══ DATA SHOWN

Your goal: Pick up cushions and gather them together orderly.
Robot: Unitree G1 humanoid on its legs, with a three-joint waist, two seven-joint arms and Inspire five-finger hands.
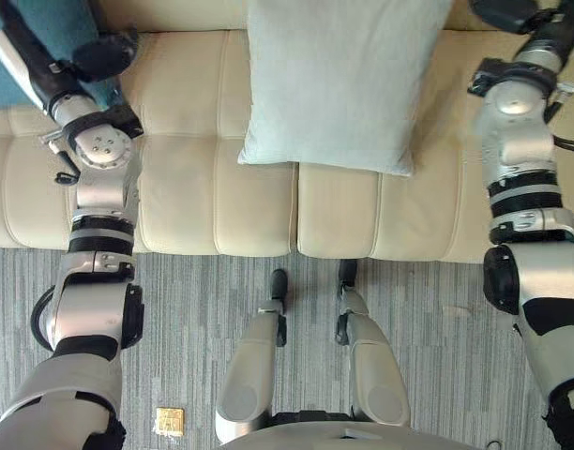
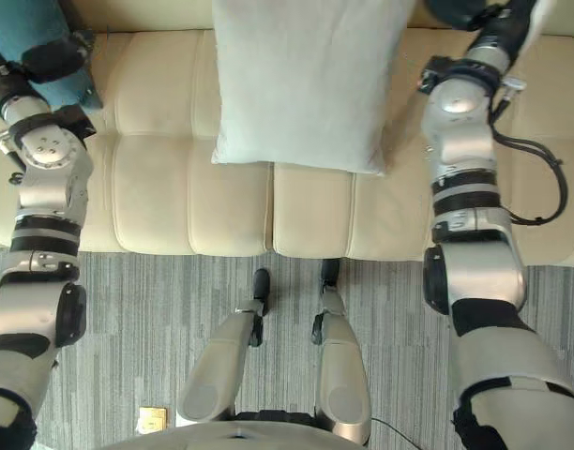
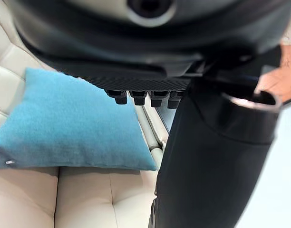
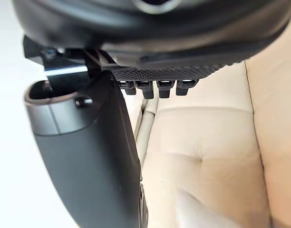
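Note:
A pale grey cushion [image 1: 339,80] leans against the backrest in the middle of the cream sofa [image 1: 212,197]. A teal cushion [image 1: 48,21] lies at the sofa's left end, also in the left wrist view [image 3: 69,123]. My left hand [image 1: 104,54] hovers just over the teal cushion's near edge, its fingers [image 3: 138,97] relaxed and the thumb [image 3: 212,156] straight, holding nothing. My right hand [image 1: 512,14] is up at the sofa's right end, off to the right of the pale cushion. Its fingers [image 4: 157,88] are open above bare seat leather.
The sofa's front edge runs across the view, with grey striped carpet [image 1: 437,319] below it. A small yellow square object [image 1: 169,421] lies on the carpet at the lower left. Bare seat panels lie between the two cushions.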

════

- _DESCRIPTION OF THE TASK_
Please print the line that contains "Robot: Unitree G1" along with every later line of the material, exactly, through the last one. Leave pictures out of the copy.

- _OUTPUT_
Robot: Unitree G1 humanoid on its legs, with a three-joint waist, two seven-joint arms and Inspire five-finger hands.
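Note:
A pale grey cushion [image 1: 339,80] leans against the backrest in the middle of the cream sofa [image 1: 212,197]. A teal cushion [image 1: 48,21] lies at the sofa's left end, also in the left wrist view [image 3: 69,123]. My left hand [image 1: 104,54] hovers just over the teal cushion's near edge, its fingers [image 3: 138,97] relaxed and the thumb [image 3: 212,156] straight, holding nothing. My right hand [image 1: 512,14] is up at the sofa's right end, off to the right of the pale cushion. Its fingers [image 4: 157,88] are open above bare seat leather.
The sofa's front edge runs across the view, with grey striped carpet [image 1: 437,319] below it. A small yellow square object [image 1: 169,421] lies on the carpet at the lower left. Bare seat panels lie between the two cushions.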

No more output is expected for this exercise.